The housing market may have had a rough time of late, but there are still plenty of us looking to buy a new home.

Whether it is a first time or a seasoned home-buyer, it is worth remembering that purchasing a house is one of the biggest decisions one can make.

It is not just the financial aspect but also the location, size and style of the house that matter.

It can have a huge impact on the running cost and the ecological footprint of the house.

Factors that should influence a home buyer’s decision:

Location is an important factor. Consider the commuting distances and proximity of local facilities. With the rising fuel costs, it is always worth paying a little extra to live in a location where the grocery store and some of the other basic amenities are at walkable distance.

Amenities such as swimming pool, gymnasium, jogging track, club house, steam and sauna, spa, games room, movie hall and even a golf course are just some of the value-additions that the developers offer.

What constitutes a good home in the long term is a building that ensures comfort, health, well-being, convenience, resilience, safety, durability, and environmental sustainability. It should be easy on the pockets when it comes to maintenance, energy bills and costs/hassles associated with water. The additional amenities will not serve the purpose if they are not well-maintained. These also require well-paid, and trained personnel to ensure safe use.

Check if the windows are single or double-paned and the doors to feel a draft coming through around the edges. Never buy houses that are not fully day-lit or have too much direct sunlight coming into the home (in warm climates). Insist on energy efficiency measures like appropriate shading, cool roofs, high performance glazing, efficient lighting, controls etc.

The smaller your living space, less energy is needed to cool and light it. With some thoughtful, careful interior design, one can create beautiful living environments out of some surprisingly small spaces.

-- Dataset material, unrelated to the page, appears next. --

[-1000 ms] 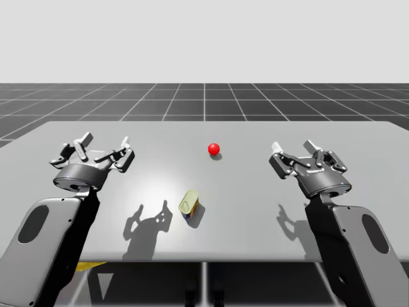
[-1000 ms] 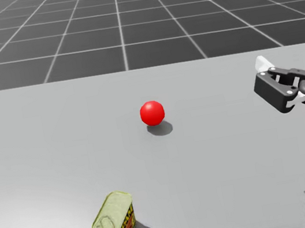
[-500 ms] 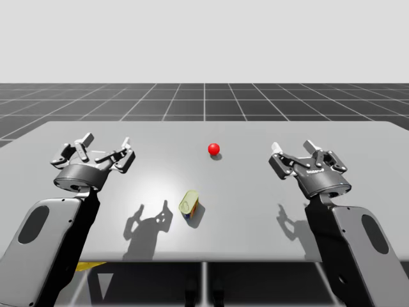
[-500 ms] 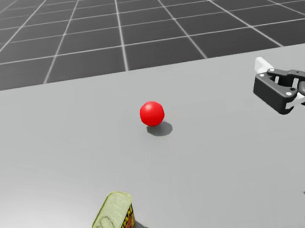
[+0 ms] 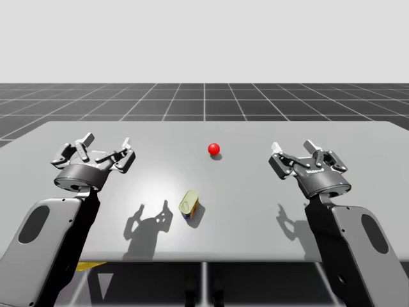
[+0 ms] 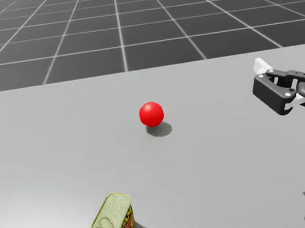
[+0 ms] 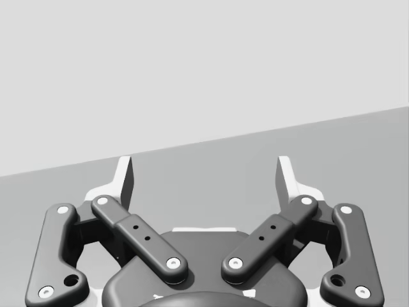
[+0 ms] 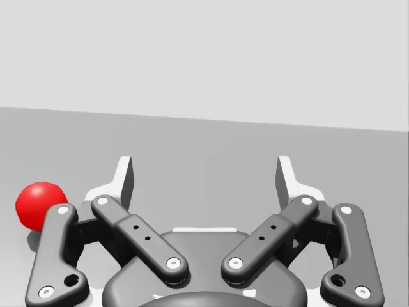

Smaller homes are likely to be better maintained and hence, command a higher resale value per square foot compared to large homes.

Never invest in a project that does not have a proper water management plan and seems unlikely to be prepared for drought situations.

Check if the project is harvesting the maximum rainwater possible and is treating all its waste water on-site to be reused for landscaping, flushing and external uses. Install water efficient low flow fixtures in bathrooms and kitchen. Water and energy are intrinsically linked. So, saving water saves energy as well.

A good structure should have cross ventilation and should have enough fresh air inside. Insist on fully operable windows and check if the window area is 13 per cent to 15 per cent of the floor area. Look for exhaust systems in bathrooms and kitchen. Get a list of all the paints, varnishes and adhesives to be used at home and ensure that these are free of toxic Volatile Organic Compounds.

Any residential development must allow and encourage its residents to segregate domestic wastes and turn it into a resource.

Look for projects that have separate storage area with different bins for recyclables and a separate facility for composting organic waste to create manure or biogas. The recyclables can be sold off and the organic manure can be used in the garden.

Look for a landscape plan that is natural to the surroundings, is maintainable, improves bio-diversity and cuts down on non-functional bits. Trees are good for a lot more reasons.

Space constraints should never be an excuse as there are many green roof and living wall technologies available that can help green urban buildings.

A new house should have an owner's manual to explain in plain English issues such as how to operate and maintain heating and cooling equipment, the importance of cleaning out gutters, what homeowners need to know about the various comfort features of a home, the names of products and materials used in constructing the house, and how to inspect for termites or other problems.

Any project must enable and encourage its residents to live in an environmentally responsible manner.

It is the duty of the home buyers to buy responsibly, put in a little extra effort gathering project information and demand highest performance achievable within a budget.